§ **WHAT IS NEEDED**
After locating the line that contains "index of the" in the records below, write out exactly that line and each line after it through the one that contains "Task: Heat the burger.", and nothing else.

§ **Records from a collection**
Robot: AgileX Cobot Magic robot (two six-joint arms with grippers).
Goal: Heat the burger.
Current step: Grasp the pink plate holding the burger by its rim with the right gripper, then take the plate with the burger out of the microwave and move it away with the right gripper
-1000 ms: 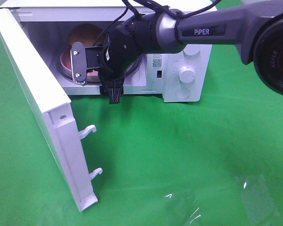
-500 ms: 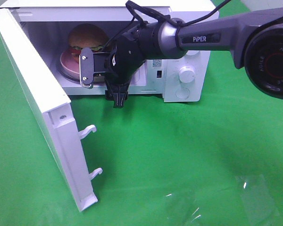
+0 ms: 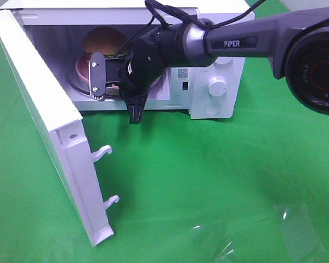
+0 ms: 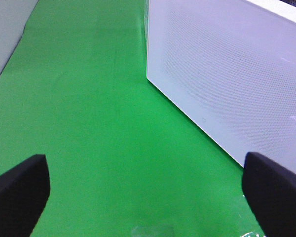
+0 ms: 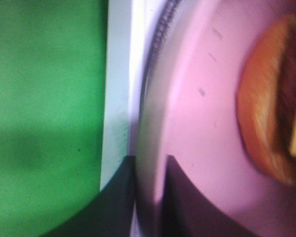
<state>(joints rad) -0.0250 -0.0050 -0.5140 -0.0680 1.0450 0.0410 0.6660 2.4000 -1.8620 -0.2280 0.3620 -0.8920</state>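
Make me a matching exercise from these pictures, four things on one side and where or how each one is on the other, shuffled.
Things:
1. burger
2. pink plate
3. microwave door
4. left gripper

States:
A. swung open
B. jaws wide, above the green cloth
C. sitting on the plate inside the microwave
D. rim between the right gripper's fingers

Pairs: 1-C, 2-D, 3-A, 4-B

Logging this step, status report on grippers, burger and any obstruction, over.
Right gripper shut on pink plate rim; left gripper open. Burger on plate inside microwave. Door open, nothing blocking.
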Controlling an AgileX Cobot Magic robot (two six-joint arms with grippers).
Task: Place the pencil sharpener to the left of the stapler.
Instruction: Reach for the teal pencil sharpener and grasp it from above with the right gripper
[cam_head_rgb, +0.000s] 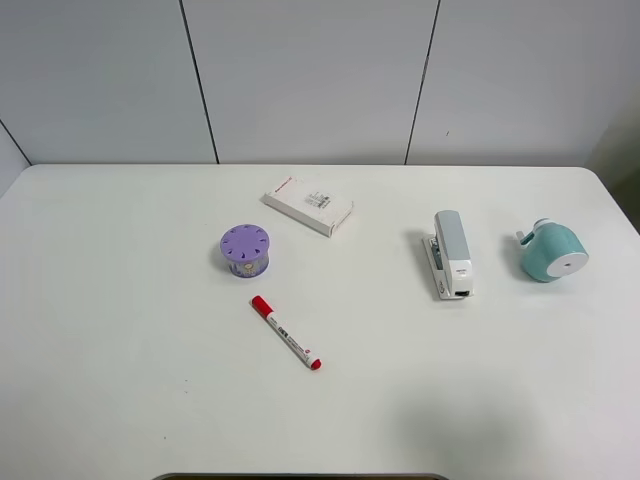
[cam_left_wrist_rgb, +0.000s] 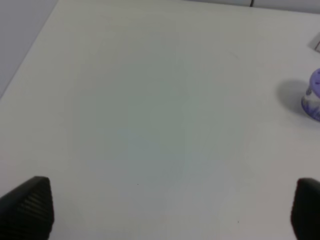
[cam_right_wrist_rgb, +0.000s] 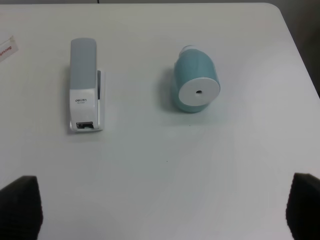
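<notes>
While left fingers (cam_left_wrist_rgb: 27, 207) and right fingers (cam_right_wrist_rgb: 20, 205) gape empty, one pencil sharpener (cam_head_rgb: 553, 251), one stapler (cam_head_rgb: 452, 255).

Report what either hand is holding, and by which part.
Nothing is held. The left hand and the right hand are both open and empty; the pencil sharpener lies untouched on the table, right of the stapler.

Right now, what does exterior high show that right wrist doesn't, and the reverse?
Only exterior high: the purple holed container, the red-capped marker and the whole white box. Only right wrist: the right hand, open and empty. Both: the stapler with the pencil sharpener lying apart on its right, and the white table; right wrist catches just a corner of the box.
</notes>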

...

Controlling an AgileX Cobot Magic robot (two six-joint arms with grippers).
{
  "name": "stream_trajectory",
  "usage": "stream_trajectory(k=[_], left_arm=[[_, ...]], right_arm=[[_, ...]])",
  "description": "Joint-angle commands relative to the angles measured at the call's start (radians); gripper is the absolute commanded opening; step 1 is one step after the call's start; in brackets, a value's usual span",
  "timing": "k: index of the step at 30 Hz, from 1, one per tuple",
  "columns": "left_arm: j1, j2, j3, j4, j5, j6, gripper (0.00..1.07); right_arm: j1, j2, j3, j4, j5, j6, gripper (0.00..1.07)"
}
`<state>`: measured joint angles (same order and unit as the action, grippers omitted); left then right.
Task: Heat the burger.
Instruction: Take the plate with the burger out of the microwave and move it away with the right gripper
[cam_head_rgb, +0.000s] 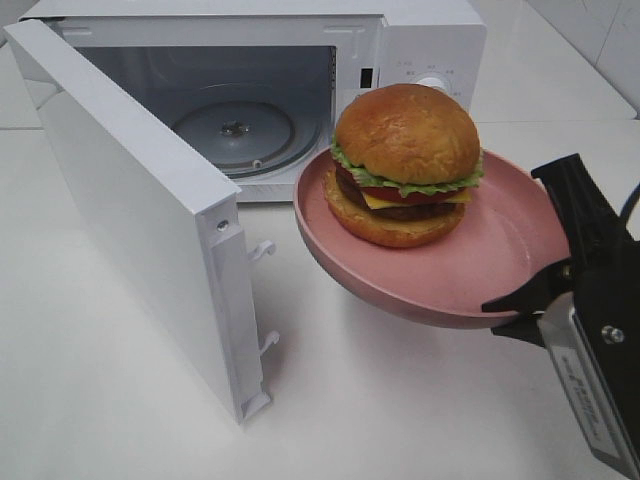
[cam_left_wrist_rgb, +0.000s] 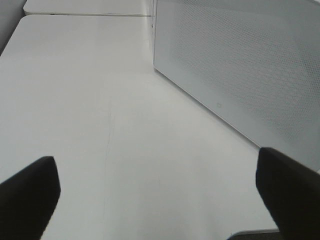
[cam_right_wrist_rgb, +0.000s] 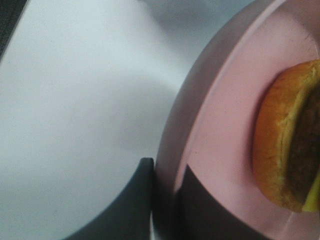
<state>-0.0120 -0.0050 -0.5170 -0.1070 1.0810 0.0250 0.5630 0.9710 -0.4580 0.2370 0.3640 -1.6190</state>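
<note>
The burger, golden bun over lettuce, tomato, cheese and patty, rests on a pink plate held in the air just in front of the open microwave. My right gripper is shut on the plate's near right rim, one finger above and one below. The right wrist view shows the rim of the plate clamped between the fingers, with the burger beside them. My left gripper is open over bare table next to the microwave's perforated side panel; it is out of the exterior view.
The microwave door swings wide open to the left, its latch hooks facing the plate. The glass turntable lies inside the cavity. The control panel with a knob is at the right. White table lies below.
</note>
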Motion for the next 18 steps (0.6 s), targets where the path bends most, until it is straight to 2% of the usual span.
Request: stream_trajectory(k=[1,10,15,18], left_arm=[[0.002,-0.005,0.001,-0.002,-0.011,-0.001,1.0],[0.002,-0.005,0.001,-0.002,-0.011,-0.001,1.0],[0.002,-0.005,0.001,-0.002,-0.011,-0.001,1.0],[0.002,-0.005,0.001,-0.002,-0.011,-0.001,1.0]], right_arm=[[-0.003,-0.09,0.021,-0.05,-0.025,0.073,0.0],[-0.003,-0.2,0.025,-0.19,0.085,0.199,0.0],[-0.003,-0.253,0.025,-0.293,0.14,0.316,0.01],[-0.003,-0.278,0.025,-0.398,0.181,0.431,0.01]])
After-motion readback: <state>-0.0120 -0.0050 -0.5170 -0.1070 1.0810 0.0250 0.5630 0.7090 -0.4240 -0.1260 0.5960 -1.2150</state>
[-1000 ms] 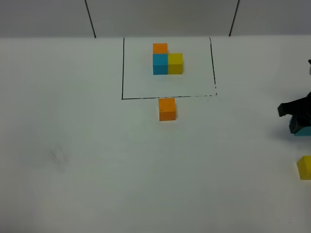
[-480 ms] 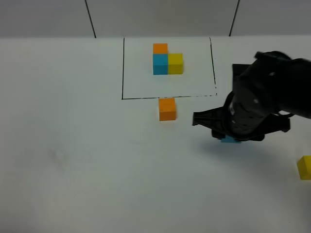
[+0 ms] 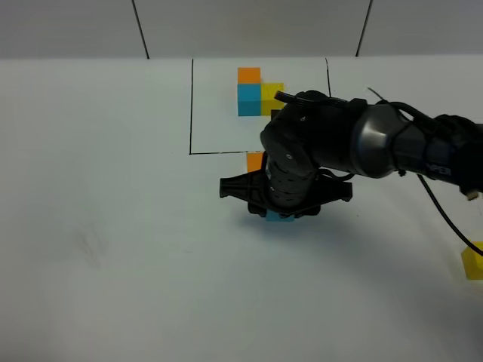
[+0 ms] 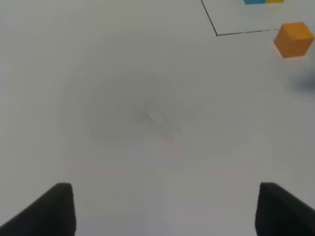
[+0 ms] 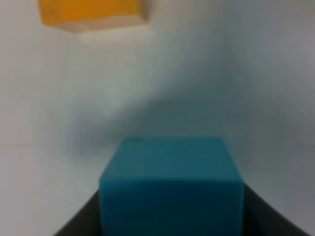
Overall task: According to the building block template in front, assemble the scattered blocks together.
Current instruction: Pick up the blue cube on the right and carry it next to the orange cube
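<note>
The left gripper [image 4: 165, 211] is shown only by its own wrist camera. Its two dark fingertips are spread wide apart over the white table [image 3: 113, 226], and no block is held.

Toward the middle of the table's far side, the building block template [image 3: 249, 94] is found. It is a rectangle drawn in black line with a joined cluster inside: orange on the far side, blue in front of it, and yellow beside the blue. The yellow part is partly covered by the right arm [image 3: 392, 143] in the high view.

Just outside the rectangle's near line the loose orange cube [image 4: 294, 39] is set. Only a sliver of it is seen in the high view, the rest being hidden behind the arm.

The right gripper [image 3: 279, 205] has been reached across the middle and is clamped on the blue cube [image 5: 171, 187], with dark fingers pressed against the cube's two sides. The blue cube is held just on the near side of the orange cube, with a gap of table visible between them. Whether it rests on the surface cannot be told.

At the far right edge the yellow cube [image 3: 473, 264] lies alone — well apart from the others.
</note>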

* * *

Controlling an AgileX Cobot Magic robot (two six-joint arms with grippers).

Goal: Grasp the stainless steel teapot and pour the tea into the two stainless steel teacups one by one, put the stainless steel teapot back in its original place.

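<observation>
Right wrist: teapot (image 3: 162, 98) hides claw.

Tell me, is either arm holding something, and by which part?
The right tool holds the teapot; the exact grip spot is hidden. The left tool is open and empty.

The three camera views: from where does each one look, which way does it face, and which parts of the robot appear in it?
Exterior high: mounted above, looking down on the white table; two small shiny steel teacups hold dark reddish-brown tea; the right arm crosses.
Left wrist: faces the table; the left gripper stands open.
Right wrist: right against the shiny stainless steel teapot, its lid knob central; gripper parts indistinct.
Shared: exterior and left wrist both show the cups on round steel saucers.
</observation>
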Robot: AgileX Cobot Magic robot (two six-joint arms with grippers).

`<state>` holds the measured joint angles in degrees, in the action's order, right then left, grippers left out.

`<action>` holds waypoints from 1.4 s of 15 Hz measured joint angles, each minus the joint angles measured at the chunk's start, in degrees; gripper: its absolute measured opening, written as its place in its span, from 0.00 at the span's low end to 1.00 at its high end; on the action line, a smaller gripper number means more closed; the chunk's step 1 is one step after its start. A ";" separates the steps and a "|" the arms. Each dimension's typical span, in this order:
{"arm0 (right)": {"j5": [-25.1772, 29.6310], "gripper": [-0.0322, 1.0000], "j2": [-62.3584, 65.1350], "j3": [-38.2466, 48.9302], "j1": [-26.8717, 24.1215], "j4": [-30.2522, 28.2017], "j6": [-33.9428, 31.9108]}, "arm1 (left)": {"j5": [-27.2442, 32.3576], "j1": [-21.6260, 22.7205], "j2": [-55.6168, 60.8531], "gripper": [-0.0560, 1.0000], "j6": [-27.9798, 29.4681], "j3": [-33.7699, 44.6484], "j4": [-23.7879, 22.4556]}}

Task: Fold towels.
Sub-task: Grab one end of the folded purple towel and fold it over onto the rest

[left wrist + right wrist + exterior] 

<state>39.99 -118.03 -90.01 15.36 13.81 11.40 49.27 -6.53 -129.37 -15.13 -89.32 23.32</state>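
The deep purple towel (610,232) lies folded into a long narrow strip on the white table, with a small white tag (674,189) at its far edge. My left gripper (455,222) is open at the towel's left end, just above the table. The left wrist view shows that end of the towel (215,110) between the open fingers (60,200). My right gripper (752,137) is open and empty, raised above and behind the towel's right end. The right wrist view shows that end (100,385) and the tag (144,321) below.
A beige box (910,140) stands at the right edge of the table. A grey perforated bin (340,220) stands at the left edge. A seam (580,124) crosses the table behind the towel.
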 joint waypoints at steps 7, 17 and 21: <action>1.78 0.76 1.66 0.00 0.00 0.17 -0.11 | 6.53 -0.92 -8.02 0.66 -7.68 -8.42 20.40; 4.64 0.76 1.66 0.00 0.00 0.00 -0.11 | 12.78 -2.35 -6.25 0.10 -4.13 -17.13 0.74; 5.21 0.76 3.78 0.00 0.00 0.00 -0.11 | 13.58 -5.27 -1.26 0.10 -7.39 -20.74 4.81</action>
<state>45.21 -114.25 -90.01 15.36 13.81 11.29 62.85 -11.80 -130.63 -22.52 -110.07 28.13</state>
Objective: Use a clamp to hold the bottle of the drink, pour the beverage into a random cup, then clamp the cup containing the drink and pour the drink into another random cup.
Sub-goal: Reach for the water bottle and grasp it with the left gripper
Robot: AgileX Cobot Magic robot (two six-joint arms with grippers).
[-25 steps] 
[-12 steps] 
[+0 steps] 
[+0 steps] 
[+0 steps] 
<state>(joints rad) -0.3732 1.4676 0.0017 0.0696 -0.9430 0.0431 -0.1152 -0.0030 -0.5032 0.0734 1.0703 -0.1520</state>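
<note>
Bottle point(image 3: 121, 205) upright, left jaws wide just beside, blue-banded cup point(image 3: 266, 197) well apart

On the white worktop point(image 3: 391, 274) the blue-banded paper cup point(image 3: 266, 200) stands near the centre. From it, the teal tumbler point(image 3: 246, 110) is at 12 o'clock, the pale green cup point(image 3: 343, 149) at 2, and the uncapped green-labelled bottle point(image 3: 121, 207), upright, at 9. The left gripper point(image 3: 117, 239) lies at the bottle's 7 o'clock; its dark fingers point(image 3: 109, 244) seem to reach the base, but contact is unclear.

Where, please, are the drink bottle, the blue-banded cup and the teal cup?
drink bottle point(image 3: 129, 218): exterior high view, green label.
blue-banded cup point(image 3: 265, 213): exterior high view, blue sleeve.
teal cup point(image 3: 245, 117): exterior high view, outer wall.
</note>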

§ **RESULT**
  "timing": "k: index of the step at 30 Hz, from 1, one per tuple",
  "columns": "left_arm: j1, j2, j3, j4, j5, j6, gripper (0.00..1.07); right_arm: j1, j2, j3, j4, j5, j6, gripper (0.00..1.07)"
}
`<state>`: measured joint angles (same order and unit as the action, grippers omitted); left then right.
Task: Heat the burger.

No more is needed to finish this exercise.